▶ [The task]:
Every line from the start of the listing below through the line that contains "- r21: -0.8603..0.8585" is to be reproduced word for word.

>>

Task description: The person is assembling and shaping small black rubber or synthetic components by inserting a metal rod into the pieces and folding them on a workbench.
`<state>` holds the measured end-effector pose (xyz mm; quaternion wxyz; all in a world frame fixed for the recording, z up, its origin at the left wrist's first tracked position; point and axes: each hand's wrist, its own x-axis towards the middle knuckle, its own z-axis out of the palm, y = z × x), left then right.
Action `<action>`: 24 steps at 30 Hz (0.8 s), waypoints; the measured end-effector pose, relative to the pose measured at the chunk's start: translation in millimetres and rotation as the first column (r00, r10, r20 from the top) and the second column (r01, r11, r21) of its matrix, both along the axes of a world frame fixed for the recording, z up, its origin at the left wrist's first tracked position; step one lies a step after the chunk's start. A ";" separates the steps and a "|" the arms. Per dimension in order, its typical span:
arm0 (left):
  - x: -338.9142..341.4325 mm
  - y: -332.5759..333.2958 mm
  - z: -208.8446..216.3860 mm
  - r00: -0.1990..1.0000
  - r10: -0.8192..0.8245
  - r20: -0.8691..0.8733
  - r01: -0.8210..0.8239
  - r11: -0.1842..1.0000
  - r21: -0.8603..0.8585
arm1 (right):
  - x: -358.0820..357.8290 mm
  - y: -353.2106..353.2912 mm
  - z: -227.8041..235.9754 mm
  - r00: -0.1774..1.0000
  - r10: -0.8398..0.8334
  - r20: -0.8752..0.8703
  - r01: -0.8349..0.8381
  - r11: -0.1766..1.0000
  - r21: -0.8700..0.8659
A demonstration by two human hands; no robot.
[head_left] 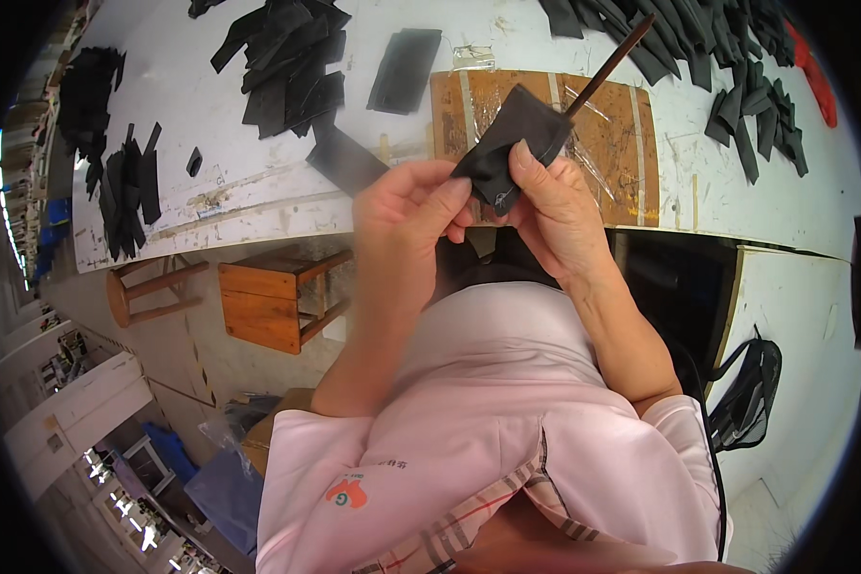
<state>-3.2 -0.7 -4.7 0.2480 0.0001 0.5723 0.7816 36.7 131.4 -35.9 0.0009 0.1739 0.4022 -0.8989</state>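
Left hand [416,196]: thumb and fingers pinch the lower-left end of the cloth; a loose black strip [347,158] lies just beyond its knuckles.
Black cloth piece [507,134]: between both hands, over the near edge of the white table [277,196] and part of the brown board [631,158]; long axis runs lower left to upper right, away from the body.
Right hand [560,196]: thumb on top, gripping the cloth's right edge.
Dark stick [614,59]: points up and right from the cloth's upper-right corner; lower end hidden.
Upper-right pile [684,43]: apart from the hands.
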 end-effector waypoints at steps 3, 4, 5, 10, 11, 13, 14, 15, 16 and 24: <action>-1.5 1.7 1.6 0.999 -0.001 -0.049 0.001 1.000 -0.004 | 2.9 9.0 -2.8 0.987 0.131 0.091 -0.140 0.986 0.093; -1.8 -0.1 1.3 0.999 0.001 -0.052 -0.001 1.000 -0.006 | 4.6 11.8 -1.9 0.987 0.133 0.088 -0.141 0.986 0.092; -2.1 -2.2 0.3 0.996 0.000 -0.095 -0.002 1.000 -0.022 | 7.3 15.1 0.9 0.977 0.159 0.140 -0.212 0.750 0.626; 2.4 -2.9 3.5 0.963 -0.029 -0.269 -0.005 0.992 -0.125 | 16.2 14.3 32.5 0.971 0.049 -0.233 0.192 0.419 0.888; 4.0 2.9 6.8 0.946 -0.065 -0.318 0.013 0.987 -0.163 | 14.4 11.0 32.8 0.973 0.034 -0.229 0.196 0.411 0.890; 6.5 11.2 5.7 0.924 -0.107 -0.366 0.034 0.979 -0.199 | 9.8 8.0 29.9 0.934 0.073 -0.350 0.272 0.492 0.827; 8.0 13.4 0.6 0.870 -0.094 -0.483 -0.058 0.955 -0.290 | 9.4 10.5 28.0 0.942 0.082 -0.325 0.250 0.475 0.844; 9.6 16.0 -5.3 0.800 -0.096 -0.592 -0.160 0.917 -0.364 | 8.7 10.5 25.6 0.942 0.078 -0.325 0.253 0.472 0.845; 12.3 16.9 -10.1 0.718 -0.110 -0.687 -0.261 0.872 -0.413 | 7.4 6.7 24.1 0.935 0.069 -0.348 0.298 0.378 0.876; -7.5 9.5 -12.5 0.985 -0.052 0.162 0.025 0.986 0.165 | 4.3 10.0 -0.9 0.939 0.001 -0.344 0.341 0.135 0.930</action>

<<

▶ [Task output]:
Task description: The person is assembling and shaping small black rubber or synthetic components by inserting a metal rod into the pieces and folding them on a workbench.
`<state>` holds the measured end-effector pose (xyz mm; quaternion wxyz; all in a world frame fixed for the recording, z up, its origin at the left wrist's first tracked position; point and axes: each hand's wrist, its own x-axis towards the middle knuckle, its own z-axis out of the palm, y = z × x), left then right.
Action `<action>`: 24 steps at 30 Hz (0.8 s), waypoints; the measured end-effector pose, relative to the pose measured at the chunk's start: translation in millimetres and rotation as the first column (r00, r10, r20 from the top) and the second column (r01, r11, r21) of its matrix, both along the axes of a world frame fixed for the recording, z up, its origin at the left wrist's first tracked position; step one lies a step after the chunk's start. A ";" separates the steps and a "|" the arms. Per dimension in order, its typical span:
arm0 (left):
  - x: -338.9142..341.4325 mm
  - y: -332.5759..333.2958 mm
  - z: -208.8446..216.3860 mm
  - r00: -0.1990..1.0000
  - r10: -0.8192..0.8245
  - r20: -0.8691..0.8733
  - r01: -0.8210..0.8239
  - r11: -0.1842..1.0000
  - r21: -0.8603..0.8585

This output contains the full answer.